Only the lines from the beginning of the listing below through the line with "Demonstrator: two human" belong in the answer; please print them exactly and drop the pictures.

*** Data shown ***

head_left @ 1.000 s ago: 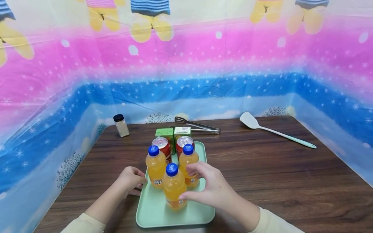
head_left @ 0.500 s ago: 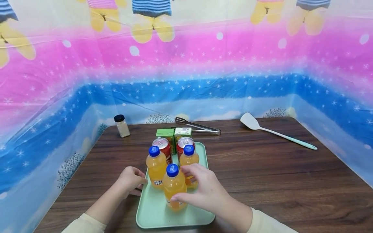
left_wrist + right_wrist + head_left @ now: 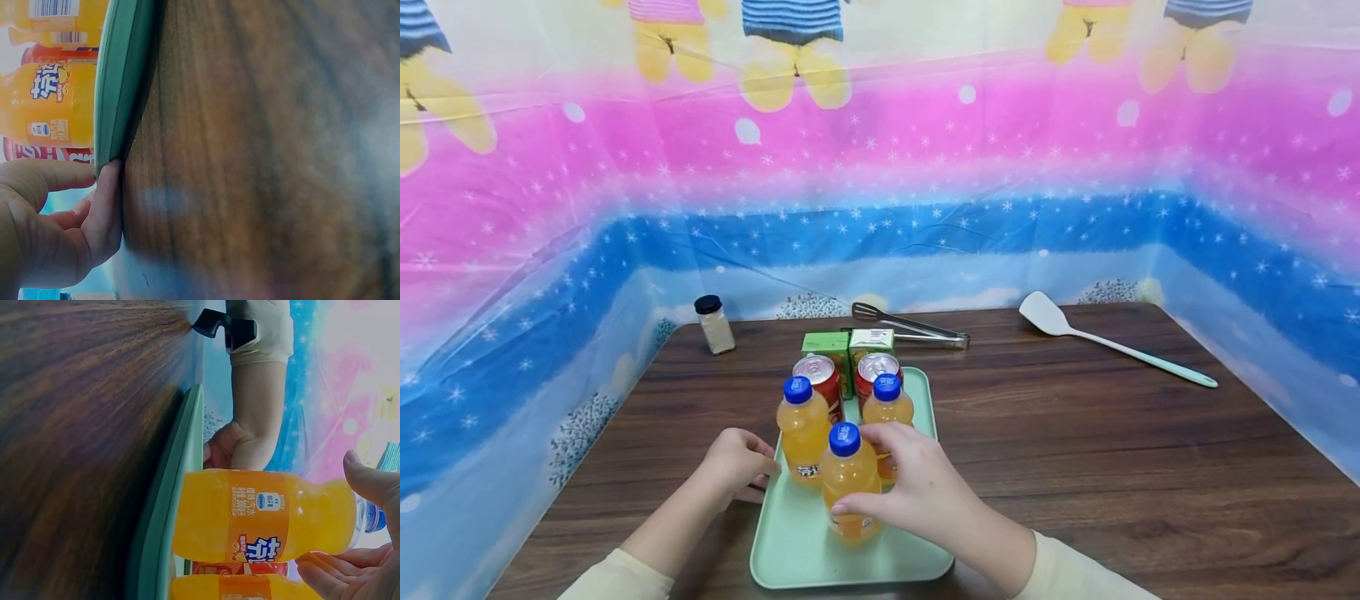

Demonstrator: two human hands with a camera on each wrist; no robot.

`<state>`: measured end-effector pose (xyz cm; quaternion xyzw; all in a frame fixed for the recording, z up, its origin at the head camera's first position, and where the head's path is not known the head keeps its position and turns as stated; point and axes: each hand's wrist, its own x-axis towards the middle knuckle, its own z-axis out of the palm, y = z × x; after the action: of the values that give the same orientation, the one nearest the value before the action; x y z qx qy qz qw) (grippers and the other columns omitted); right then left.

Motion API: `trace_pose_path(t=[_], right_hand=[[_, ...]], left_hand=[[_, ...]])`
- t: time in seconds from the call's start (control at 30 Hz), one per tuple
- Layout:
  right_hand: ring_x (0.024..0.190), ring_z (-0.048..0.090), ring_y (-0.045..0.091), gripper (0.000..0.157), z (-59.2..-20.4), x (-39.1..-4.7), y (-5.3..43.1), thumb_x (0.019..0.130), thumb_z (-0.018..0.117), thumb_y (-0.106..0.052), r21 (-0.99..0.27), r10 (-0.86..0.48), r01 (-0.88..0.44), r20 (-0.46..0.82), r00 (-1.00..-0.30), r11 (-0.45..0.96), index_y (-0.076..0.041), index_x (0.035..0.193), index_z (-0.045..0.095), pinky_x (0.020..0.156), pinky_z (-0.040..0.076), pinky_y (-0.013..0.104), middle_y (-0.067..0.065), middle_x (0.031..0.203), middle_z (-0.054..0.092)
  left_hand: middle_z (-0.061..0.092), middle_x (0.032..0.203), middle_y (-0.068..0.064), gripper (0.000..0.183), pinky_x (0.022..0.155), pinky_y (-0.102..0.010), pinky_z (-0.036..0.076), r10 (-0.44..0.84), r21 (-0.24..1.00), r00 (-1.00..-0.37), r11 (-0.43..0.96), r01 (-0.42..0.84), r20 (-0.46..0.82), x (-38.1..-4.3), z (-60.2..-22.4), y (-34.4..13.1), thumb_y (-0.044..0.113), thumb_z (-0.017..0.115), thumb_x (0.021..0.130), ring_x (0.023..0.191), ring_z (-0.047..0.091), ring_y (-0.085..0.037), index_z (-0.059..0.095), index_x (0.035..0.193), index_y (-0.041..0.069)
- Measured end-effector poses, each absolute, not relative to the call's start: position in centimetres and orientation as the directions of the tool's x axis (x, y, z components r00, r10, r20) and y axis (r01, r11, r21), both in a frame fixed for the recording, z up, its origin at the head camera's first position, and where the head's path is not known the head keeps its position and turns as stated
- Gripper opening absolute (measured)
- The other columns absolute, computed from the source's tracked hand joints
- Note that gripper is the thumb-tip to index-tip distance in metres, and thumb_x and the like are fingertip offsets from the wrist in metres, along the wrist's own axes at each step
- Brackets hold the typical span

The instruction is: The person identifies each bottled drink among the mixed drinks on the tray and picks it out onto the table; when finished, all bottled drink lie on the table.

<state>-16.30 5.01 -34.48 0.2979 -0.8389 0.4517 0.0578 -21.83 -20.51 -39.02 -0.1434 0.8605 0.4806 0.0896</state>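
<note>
- Bracketing the front bottle (image 3: 847,477), the right hand (image 3: 919,487) held its thumb and fingers apart; I could not tell whether they touched the plastic
- The left hand (image 3: 733,468) was clamped on the left edge of the green tray (image 3: 805,557), pinching its rim
- The front bottle stood upright on the near half of the tray, with the left bottle (image 3: 803,429) and the right bottle (image 3: 887,408) just behind it, red cans (image 3: 829,383) and green cartons (image 3: 825,342) beyond
- The right hand's fingers lay close to the right bottle too, so a sideways sweep might well have knocked that one over
- The right wrist view showed the hand up near the neck; a one-sided nudge there could have tipped so tall a bottle, I judged
- Any lift or tug by the left hand would likely have tilted the tray, sending the bottles sliding against the cans
</note>
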Motion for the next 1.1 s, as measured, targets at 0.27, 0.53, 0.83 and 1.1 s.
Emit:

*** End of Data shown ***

● **Answer to this task**:
head_left @ 1.000 s ago: 
head_left @ 0.500 s ago: 
left_wrist + right_wrist + head_left @ now: 

Demonstrator: two human hands with a camera on each wrist; no robot.

The response to this exercise is done.